__Activity__. Look through the data for the string "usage". Copy every line where it is found.

[Records from a data source]

---------------

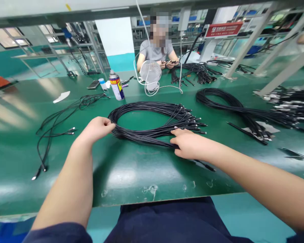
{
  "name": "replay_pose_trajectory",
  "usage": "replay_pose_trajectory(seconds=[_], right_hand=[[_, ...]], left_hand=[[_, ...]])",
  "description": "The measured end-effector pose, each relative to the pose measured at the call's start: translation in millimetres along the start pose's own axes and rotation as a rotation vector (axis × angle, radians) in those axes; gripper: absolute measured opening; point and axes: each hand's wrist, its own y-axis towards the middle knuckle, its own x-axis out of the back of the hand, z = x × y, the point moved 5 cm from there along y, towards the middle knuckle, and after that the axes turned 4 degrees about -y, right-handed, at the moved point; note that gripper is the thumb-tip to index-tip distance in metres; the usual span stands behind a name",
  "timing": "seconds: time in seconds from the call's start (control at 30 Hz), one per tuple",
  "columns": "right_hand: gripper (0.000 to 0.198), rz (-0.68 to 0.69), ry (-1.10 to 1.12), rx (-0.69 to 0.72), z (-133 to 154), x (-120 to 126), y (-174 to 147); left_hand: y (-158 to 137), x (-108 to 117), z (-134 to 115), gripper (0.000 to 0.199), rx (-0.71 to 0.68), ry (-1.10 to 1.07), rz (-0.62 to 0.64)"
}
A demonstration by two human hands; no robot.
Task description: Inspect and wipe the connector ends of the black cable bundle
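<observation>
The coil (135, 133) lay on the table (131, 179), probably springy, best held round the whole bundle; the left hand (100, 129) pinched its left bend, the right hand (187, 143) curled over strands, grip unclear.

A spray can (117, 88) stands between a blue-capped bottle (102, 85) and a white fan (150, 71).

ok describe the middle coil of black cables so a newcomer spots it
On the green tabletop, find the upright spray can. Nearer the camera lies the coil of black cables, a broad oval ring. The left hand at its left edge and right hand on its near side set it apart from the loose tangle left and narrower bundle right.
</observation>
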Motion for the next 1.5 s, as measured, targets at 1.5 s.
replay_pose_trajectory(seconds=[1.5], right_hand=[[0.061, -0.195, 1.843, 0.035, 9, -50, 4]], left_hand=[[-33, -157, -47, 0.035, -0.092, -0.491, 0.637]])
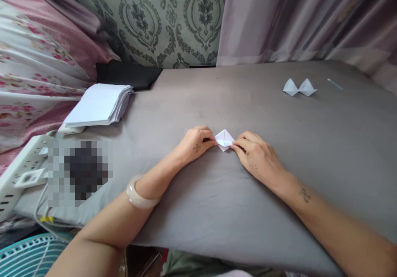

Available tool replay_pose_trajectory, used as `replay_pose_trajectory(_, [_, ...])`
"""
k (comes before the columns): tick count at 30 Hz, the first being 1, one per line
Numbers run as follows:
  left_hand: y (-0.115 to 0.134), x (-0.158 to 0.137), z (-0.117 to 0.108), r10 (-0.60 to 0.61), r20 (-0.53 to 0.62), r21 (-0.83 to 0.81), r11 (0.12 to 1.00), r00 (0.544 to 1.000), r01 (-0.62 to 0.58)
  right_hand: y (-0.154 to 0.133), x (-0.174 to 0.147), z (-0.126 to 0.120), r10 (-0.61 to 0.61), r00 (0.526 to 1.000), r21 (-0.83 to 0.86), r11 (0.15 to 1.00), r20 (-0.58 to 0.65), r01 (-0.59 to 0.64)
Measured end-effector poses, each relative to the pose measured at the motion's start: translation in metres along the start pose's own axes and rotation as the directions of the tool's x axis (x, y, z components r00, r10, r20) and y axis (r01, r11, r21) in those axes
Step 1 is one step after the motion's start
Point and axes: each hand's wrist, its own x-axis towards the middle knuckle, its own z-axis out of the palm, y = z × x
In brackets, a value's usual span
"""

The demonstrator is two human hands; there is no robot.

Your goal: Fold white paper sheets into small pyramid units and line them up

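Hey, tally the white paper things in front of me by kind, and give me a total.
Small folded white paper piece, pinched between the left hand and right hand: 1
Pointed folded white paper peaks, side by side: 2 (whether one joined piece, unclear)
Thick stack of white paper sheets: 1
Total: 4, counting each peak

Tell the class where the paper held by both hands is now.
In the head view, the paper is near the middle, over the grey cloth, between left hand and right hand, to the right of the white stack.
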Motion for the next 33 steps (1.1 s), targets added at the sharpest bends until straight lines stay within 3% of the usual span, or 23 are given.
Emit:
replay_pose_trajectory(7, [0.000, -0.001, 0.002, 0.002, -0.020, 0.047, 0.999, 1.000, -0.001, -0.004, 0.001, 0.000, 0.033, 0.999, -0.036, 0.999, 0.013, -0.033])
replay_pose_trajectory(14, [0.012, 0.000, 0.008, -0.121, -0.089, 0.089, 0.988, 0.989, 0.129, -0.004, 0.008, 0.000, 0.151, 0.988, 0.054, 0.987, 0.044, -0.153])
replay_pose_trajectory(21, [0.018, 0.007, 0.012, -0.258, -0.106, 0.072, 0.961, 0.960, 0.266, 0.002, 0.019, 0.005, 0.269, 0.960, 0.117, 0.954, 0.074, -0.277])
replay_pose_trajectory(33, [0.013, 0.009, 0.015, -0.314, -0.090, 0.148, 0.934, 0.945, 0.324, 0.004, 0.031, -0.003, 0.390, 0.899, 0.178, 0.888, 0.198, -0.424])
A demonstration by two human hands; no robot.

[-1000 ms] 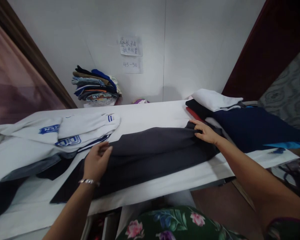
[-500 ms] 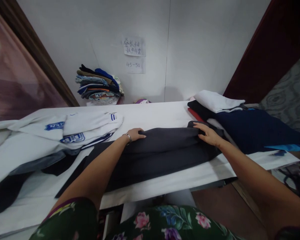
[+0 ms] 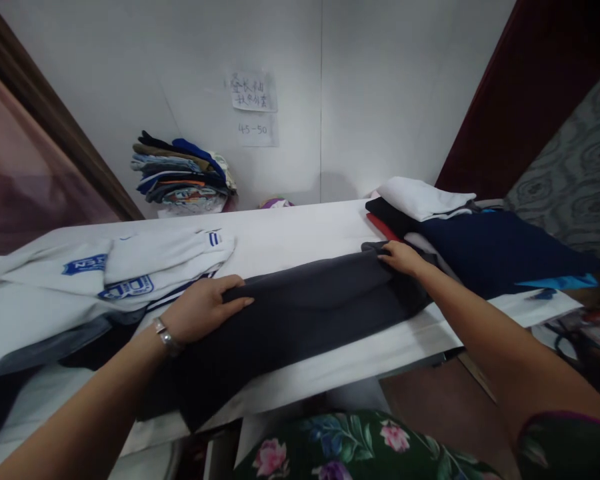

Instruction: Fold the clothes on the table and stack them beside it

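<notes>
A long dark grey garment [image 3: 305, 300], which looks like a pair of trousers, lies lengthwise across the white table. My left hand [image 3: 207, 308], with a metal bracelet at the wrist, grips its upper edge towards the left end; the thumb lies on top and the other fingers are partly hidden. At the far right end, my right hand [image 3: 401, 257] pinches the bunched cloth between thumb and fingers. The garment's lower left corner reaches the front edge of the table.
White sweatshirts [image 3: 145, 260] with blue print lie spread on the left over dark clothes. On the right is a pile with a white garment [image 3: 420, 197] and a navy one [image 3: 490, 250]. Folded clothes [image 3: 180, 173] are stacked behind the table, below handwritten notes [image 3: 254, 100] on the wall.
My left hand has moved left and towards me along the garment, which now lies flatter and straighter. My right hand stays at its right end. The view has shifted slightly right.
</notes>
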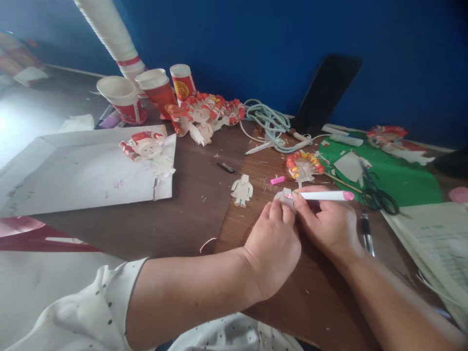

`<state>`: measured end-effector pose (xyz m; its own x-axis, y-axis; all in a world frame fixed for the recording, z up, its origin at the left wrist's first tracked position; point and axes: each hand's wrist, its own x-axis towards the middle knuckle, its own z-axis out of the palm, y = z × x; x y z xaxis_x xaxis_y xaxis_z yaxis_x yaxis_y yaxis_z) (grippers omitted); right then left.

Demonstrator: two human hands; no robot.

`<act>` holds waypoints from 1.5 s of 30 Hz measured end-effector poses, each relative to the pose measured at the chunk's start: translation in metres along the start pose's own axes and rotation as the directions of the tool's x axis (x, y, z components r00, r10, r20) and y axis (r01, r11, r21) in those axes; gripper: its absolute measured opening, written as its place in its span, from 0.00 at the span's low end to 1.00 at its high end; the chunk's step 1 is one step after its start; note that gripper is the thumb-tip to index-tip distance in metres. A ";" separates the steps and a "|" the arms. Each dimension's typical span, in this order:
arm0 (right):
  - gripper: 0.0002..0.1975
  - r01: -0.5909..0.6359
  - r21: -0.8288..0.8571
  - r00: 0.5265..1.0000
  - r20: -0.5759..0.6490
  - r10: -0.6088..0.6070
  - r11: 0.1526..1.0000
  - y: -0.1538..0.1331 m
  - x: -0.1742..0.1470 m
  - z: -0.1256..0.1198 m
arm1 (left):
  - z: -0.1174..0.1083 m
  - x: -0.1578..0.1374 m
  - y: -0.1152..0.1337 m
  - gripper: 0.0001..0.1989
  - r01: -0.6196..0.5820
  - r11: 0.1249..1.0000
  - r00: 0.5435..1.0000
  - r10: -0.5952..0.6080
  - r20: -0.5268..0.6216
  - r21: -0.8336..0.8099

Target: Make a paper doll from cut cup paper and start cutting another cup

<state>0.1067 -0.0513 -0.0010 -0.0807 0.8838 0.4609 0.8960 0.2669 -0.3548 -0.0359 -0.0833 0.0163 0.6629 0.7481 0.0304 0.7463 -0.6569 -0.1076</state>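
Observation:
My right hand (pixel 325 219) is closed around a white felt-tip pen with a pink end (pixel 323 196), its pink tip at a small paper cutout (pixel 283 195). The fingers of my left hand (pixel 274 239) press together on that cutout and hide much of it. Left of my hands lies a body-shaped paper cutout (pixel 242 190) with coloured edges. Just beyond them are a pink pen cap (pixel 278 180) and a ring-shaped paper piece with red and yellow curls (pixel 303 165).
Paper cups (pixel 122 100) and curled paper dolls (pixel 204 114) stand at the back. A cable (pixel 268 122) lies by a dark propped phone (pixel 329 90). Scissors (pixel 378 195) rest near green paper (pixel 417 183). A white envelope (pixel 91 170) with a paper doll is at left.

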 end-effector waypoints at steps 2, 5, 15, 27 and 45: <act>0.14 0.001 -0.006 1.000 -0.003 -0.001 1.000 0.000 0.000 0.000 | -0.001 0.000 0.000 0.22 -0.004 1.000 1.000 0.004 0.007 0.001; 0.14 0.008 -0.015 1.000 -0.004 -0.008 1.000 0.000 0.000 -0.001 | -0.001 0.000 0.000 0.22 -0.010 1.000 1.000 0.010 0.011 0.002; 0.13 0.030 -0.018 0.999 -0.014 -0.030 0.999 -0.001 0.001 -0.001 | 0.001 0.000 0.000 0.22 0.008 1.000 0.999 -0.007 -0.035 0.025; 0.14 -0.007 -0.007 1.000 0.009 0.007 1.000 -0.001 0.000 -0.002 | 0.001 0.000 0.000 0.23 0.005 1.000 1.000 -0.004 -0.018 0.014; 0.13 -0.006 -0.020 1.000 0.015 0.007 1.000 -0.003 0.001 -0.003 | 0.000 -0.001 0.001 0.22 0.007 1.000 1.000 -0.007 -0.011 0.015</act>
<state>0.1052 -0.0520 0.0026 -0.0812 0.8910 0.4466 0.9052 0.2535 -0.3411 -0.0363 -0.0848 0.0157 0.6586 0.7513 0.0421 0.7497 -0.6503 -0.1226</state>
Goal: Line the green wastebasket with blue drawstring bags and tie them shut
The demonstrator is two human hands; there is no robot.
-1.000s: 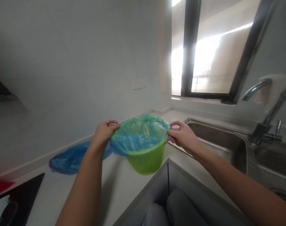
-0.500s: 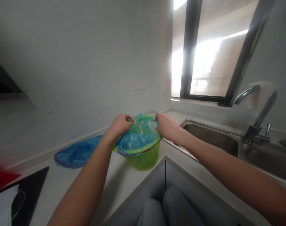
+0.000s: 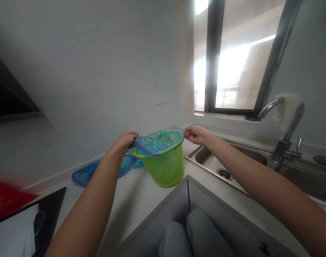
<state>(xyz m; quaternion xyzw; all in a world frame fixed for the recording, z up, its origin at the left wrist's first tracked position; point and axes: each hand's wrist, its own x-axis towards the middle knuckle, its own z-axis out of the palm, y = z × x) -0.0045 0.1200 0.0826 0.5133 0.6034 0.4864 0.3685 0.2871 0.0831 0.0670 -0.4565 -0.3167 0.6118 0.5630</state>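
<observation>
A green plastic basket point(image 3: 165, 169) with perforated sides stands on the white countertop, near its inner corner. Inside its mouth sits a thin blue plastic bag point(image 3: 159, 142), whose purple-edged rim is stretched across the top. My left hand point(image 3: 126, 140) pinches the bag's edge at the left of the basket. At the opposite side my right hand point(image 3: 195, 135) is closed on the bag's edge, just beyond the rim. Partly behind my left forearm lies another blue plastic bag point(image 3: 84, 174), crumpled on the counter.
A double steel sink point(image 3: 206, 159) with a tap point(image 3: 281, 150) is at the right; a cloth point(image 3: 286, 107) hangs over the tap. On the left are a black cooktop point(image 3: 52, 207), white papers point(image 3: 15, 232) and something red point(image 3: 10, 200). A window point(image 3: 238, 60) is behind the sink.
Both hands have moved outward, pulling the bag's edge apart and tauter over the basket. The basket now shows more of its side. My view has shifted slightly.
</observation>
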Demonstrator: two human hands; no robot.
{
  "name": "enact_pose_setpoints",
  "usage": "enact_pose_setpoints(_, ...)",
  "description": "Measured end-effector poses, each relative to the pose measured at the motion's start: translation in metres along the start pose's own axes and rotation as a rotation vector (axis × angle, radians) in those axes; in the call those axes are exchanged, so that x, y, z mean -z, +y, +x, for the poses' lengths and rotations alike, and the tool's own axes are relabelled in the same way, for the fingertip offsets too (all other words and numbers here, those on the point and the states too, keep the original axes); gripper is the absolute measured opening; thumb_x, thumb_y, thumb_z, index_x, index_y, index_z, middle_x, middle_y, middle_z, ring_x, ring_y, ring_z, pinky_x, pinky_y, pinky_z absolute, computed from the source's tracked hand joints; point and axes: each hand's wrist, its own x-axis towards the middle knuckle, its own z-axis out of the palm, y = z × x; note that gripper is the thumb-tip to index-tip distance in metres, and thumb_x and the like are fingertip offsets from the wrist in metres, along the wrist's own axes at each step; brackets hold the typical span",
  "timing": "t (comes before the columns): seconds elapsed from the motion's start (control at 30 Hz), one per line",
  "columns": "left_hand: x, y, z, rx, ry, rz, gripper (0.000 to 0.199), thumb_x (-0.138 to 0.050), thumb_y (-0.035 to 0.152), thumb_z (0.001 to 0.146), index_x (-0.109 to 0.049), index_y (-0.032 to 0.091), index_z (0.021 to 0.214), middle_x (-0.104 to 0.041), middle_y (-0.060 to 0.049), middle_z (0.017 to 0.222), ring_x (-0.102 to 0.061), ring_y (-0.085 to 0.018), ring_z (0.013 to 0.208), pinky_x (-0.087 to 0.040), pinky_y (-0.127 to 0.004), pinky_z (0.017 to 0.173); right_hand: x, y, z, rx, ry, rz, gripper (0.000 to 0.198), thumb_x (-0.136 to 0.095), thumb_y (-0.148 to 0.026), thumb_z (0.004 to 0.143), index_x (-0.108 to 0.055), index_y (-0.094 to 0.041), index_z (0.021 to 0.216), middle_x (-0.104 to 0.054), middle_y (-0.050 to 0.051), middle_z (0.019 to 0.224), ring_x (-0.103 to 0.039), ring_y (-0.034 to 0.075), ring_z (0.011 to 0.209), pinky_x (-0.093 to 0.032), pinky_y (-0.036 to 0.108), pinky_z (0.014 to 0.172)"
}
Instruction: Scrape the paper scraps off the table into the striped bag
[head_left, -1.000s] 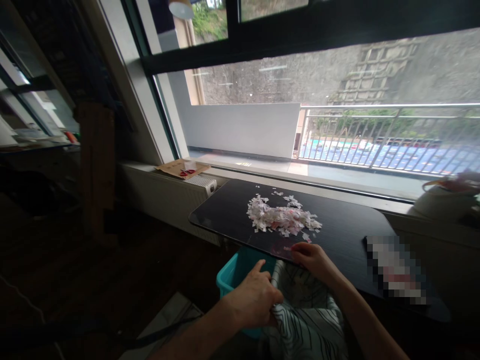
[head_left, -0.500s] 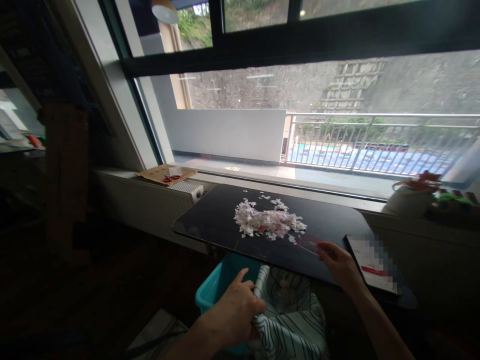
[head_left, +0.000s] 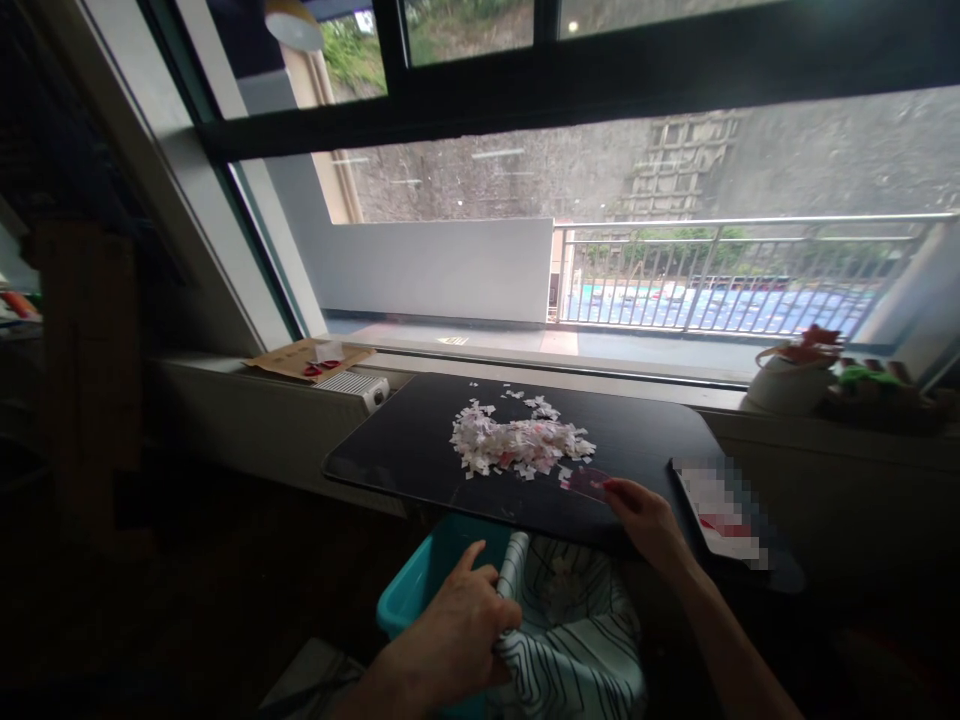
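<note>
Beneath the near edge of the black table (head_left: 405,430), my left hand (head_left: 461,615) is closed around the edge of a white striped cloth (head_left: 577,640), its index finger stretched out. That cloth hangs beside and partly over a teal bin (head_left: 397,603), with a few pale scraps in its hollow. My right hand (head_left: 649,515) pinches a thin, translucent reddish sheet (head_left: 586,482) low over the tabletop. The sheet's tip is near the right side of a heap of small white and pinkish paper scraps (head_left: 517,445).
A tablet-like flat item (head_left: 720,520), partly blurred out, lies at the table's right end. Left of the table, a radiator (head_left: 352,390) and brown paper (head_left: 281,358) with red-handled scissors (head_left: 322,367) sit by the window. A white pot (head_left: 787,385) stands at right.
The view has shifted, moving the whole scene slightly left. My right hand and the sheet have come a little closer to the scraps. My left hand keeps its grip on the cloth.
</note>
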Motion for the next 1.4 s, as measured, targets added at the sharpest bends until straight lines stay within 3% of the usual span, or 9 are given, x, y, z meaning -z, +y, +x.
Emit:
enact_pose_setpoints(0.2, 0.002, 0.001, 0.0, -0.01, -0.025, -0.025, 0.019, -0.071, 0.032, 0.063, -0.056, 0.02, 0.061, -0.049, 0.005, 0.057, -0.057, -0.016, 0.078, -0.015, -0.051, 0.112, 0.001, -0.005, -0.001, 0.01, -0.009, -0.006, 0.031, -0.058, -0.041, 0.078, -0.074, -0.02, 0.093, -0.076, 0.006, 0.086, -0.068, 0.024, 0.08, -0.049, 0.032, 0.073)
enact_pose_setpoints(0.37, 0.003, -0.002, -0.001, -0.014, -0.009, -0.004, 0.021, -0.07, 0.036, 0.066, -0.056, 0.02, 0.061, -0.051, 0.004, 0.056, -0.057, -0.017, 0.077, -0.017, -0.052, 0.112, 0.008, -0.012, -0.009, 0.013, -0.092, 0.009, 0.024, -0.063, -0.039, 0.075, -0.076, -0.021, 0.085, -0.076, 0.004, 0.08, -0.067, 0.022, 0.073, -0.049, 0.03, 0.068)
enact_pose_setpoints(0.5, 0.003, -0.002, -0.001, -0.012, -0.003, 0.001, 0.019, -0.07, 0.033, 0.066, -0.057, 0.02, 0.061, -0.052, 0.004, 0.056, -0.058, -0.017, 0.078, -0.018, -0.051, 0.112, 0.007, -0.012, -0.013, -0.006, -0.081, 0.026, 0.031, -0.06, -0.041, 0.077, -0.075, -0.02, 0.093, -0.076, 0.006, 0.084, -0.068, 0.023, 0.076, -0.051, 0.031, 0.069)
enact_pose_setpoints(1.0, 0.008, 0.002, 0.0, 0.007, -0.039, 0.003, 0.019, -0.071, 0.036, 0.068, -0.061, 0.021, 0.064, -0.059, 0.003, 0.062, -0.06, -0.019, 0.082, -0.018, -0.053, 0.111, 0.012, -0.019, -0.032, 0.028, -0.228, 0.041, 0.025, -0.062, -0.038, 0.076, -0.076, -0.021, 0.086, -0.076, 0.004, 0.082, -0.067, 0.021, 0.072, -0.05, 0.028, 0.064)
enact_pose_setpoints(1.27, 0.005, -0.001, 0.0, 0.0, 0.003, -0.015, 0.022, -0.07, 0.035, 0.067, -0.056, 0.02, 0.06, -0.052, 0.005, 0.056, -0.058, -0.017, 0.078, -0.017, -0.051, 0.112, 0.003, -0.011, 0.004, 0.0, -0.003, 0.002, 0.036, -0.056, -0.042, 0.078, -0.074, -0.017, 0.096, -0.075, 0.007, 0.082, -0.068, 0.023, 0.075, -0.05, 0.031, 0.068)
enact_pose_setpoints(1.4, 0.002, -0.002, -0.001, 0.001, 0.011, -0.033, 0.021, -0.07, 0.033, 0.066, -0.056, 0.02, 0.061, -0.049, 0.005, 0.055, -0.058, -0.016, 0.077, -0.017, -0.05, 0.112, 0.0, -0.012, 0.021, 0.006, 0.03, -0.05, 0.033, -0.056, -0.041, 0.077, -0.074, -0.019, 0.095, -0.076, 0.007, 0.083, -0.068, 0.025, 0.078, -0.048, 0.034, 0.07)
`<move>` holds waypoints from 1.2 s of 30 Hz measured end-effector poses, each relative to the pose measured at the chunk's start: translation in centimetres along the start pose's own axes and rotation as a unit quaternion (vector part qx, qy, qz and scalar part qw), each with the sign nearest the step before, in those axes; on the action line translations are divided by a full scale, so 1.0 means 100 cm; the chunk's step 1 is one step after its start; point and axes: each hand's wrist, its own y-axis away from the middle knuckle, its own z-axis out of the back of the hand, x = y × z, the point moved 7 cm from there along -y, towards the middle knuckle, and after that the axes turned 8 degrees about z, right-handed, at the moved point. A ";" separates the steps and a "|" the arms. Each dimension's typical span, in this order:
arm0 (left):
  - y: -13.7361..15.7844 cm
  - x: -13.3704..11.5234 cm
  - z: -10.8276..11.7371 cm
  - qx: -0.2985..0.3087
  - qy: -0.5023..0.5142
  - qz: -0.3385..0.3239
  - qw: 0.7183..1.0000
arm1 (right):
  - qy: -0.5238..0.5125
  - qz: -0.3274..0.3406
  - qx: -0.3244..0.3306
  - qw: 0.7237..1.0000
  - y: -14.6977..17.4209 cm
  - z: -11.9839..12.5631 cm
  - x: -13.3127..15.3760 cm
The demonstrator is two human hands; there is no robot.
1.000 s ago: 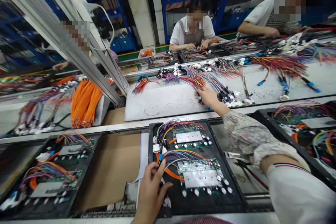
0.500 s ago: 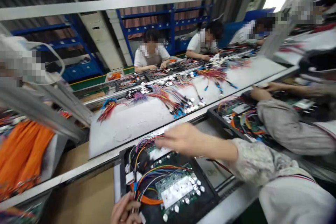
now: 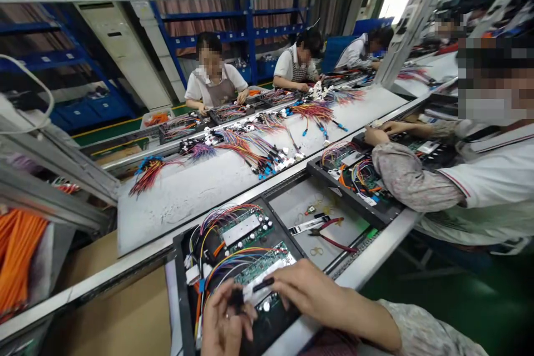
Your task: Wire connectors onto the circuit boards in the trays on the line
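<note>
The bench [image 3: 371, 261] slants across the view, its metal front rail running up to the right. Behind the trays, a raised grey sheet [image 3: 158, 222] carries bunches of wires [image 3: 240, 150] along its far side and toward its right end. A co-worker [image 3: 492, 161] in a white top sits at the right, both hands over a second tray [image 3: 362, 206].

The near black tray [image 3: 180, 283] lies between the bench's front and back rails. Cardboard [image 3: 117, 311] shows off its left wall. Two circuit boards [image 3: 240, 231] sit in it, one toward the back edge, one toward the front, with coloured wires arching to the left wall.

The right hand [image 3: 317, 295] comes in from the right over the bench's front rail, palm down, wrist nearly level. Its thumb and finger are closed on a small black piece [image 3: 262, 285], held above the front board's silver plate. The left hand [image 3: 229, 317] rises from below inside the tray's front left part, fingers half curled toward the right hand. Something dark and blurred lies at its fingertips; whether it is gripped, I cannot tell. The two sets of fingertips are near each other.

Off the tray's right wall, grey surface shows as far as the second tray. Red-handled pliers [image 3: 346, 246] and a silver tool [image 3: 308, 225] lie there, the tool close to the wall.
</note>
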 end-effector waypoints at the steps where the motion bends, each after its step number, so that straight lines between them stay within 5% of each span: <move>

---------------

__Answer to this problem__.
  "usage": "replay_pose_trajectory(seconds=[_], right_hand=[[_, ...]], left_hand=[[_, ...]])",
  "usage": "enact_pose_setpoints(_, ...)",

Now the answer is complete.